Your objective | Please output the section of the listing below that opens with the line containing "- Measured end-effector" and closes with the line containing "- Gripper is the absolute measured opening", exactly and with nothing else.

Collected data |
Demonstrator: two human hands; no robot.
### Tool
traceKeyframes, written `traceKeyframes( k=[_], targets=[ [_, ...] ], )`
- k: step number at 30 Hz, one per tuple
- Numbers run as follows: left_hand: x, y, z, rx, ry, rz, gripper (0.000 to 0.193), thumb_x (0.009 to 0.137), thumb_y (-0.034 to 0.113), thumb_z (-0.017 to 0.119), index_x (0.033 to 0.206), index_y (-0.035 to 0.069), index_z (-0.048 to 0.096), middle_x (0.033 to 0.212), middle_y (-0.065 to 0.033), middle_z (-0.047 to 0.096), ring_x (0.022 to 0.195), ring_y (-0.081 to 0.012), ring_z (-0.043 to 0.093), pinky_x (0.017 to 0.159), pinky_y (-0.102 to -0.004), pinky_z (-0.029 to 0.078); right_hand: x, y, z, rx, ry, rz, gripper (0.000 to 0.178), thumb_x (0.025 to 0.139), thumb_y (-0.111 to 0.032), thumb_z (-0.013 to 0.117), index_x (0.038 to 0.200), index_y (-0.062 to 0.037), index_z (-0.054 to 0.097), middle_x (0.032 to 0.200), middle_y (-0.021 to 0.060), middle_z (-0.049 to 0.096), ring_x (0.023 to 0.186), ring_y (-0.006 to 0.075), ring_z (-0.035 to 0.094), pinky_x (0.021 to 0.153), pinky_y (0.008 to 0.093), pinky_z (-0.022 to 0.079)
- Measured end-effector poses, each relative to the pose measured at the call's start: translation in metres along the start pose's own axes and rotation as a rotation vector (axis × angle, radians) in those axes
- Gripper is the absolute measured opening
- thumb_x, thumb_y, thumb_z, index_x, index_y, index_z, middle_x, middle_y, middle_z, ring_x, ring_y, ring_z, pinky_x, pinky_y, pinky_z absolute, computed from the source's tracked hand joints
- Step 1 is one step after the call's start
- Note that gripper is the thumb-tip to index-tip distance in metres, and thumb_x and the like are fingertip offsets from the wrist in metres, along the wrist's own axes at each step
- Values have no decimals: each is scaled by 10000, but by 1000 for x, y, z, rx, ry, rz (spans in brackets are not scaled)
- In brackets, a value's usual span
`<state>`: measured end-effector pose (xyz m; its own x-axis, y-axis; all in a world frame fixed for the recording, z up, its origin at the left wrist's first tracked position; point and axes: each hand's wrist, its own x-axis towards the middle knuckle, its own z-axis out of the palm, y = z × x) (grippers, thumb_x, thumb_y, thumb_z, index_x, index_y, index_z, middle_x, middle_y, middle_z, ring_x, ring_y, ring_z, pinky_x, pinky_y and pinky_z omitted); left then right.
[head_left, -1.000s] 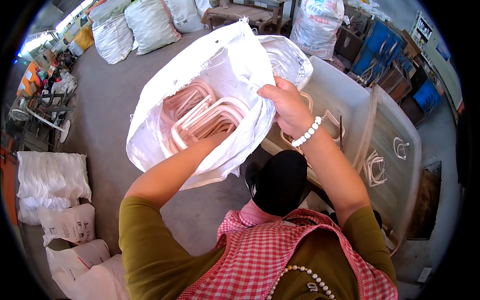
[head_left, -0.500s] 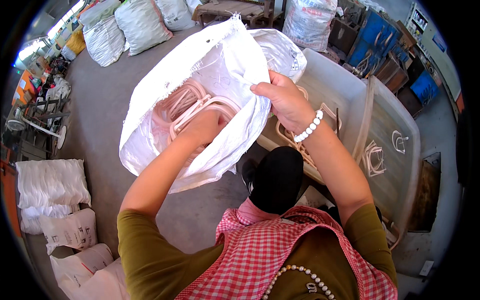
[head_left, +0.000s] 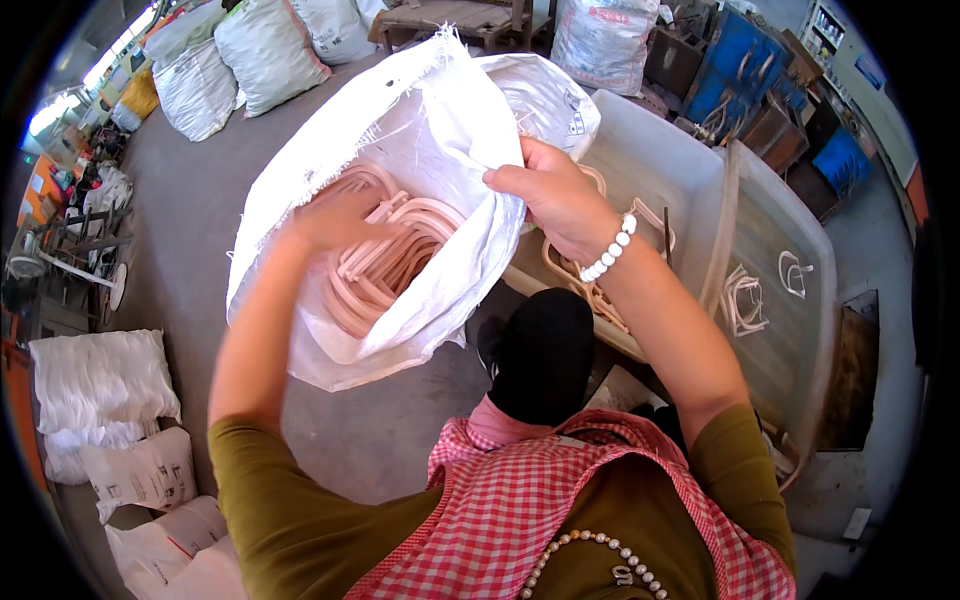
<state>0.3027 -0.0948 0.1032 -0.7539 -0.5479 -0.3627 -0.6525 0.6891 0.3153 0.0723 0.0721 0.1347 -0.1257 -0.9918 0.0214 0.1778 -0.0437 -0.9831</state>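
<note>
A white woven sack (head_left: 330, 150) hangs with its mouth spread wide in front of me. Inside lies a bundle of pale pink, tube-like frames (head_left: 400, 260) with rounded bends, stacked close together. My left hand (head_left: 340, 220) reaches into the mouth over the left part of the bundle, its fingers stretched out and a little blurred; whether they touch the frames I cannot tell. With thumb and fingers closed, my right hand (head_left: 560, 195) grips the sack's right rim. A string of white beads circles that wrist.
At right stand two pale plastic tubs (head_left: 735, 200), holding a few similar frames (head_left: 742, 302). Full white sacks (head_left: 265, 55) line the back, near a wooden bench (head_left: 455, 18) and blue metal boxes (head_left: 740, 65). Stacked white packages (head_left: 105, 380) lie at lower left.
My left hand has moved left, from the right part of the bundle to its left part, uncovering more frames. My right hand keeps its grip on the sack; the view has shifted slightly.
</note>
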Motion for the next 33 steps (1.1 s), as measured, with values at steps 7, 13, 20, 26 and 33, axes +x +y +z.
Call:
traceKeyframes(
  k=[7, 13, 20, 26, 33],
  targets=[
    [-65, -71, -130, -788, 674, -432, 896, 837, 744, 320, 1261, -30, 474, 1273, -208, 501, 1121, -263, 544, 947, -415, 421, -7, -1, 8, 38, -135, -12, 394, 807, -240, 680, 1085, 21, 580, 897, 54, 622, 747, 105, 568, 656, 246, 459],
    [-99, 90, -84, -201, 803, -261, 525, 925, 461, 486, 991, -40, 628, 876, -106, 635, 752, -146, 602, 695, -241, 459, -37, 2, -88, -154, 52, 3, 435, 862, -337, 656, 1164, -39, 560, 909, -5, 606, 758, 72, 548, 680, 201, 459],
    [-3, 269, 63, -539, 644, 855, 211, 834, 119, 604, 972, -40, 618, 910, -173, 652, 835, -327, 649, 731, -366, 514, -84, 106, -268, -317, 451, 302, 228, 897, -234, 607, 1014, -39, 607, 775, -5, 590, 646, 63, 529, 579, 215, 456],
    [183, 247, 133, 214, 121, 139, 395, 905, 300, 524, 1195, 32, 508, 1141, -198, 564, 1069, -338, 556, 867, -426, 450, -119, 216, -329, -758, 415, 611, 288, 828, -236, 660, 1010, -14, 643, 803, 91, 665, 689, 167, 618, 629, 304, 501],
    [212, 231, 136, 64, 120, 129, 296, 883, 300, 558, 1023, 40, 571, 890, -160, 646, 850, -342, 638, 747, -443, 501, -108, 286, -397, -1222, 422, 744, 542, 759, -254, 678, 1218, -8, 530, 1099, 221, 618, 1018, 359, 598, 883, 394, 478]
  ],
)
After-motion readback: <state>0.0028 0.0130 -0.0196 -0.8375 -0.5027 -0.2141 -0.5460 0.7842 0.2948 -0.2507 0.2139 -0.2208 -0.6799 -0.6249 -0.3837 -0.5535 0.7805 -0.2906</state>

Answer to this exercise |
- Measured end-effector poses, each relative to the pose measured at the call's start: translation in metres along the start pose's own axes and rotation as a rotation vector (axis × angle, radians) in those axes
- Gripper is the absolute measured opening

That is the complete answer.